Exercise = Here you must reproduce each line of the data exactly.

*** Data below ***

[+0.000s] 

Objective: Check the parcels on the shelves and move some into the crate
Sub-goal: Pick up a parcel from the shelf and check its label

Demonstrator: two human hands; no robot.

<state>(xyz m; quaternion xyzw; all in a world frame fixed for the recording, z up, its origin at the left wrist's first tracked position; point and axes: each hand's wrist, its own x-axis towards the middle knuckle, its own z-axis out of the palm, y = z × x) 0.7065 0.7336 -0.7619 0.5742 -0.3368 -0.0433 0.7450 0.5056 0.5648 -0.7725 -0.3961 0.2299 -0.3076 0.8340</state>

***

Expected output =
[+0.000s] 

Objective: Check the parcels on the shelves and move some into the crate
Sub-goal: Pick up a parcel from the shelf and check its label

Demonstrator: two human hands; no robot.

<state>(xyz m; quaternion xyzw; all in a world frame fixed for the recording, z up, its origin at the left wrist's first tracked position; point and axes: each hand's wrist, its own x-axis towards the middle knuckle, its own z-axis out of the palm, y = z × x) 0.7065 0.7336 -0.7619 0.5742 -0.3368 -0.0433 0.7450 0.5056 0.5648 -0.7725 -0.3961 0.2299 -0.3076 0.8340</state>

No more is needed for this answer.